Aqua America does not guarantee future results of any kind. Guidance is subject to risks and uncertainties, including, without limitation, those factors outlined in the “Forward Looking Statements” of this release and the “Risk Factors” section of the company’s annual and quarterly reports filed with the Securities and Exchange Commission.
Earnings Call Information
Date: Nov. 5, 2019
Time: 11 a.m. EST (please dial in by 10:45 a.m.)
Webcast and slide presentation link: http://ir.aquaamerica.com/events.cfm
Replay Dial-in #: 888.203.1112 (U.S.) & +1 719.457.0820 (International)
Confirmation code: 9337082
The company’s conference call with financial analysts will take place on Tuesday, Nov. 5, 2019 at 11 a.m. Eastern Standard Time.
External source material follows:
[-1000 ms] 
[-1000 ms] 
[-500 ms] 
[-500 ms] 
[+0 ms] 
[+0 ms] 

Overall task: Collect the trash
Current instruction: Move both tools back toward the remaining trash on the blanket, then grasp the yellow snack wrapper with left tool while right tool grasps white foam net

The call and slide presentation will be webcast live so that interested parties may listen over the internet by logging on to AquaAmerica.com and following the link for Investor Relations. The webcast will be archived in the Investor Relations section of the company’s website for 90 days following the call. Additionally, the call will be recorded and made available for replay at 2 p.m. on Nov. 5, 2019 for 10 business days following the call. To access the audio replay in the U.S., dial 888.203.1112 (pass code 9337082). International callers can dial +1 719.457.0820 (pass code 9337082).
About Aqua America
Aqua America is the second-largest publicly traded water utility based in the U.S., and serves more than 3 million people in Pennsylvania, Ohio, North Carolina, Illinois, Texas, New Jersey, Indiana and Virginia. Aqua America’s common stock is listed on the New York Stock Exchange under the ticker symbol WTR. Visit AquaAmerica.com for more information.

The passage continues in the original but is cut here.